**Aim of the exercise:** Only the lines from the one bearing "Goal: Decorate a" through the end of the entries should be output, exactly as they stand, and pictures should be skipped.

Dataset excerpts

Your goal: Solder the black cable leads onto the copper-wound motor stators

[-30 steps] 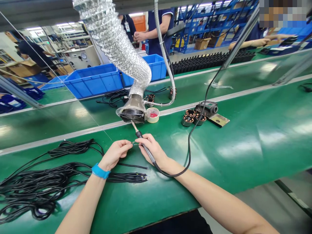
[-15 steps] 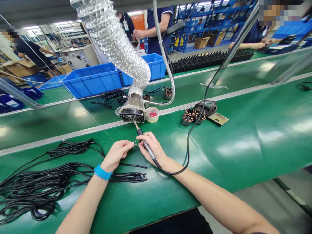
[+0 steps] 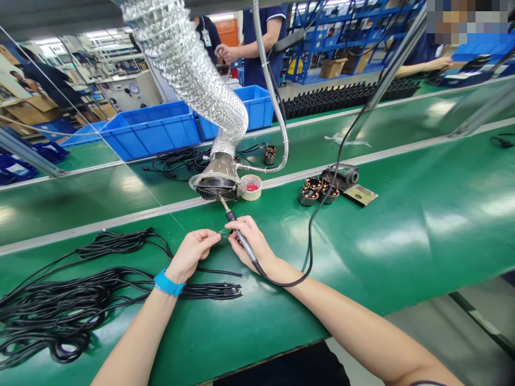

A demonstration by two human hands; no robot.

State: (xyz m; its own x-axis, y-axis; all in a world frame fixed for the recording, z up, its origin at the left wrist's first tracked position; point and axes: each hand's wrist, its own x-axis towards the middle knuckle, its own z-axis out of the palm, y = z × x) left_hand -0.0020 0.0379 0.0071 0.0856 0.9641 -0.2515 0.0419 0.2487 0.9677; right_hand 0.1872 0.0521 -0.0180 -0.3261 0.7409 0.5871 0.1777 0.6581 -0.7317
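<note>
My right hand (image 3: 257, 251) is closed around a soldering iron (image 3: 246, 245), its tip pointing up and away beneath the fume hood (image 3: 217, 185). A small dark part (image 3: 231, 232) shows at the fingertips of that hand, mostly hidden by them. Opposite, my left hand (image 3: 193, 253), with a blue wristband (image 3: 169, 283), pinches a thin bare wire (image 3: 222, 232) in the narrow gap between both hands. Black cables (image 3: 80, 300) lie in coils to the left, and several stripped cable ends (image 3: 231, 291) reach under my left wrist.
A round tub with red contents (image 3: 251, 187) stands beside the hood. Three copper-wound stators (image 3: 309, 195) sit right of it, near a metal iron stand (image 3: 341, 177). The iron's cord (image 3: 311, 236) loops across the right. Blue bins (image 3: 153, 131) and co-workers are beyond the conveyor (image 3: 80, 198).
On the far belt, the stators, cables and a clear plastic strip have shifted slightly left. My hands and the soldering iron hold almost the same place. Co-workers in the background have moved their arms.
</note>
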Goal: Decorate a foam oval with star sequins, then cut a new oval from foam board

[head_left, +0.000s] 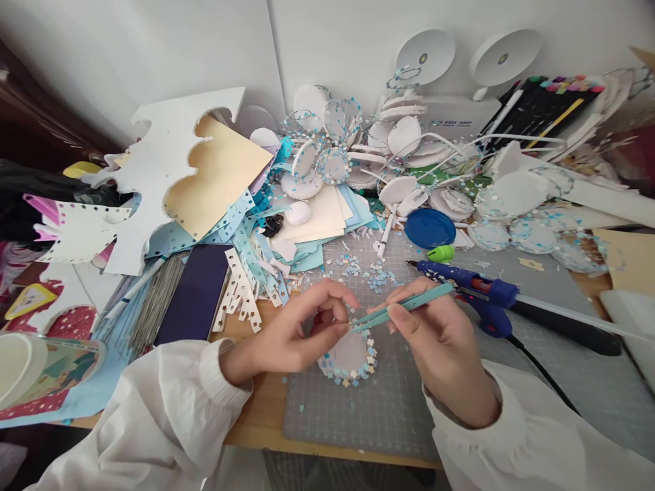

**Problem solution:**
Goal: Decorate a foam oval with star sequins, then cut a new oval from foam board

[head_left, +0.000s] 

For this exercise, nothing further remains to be done.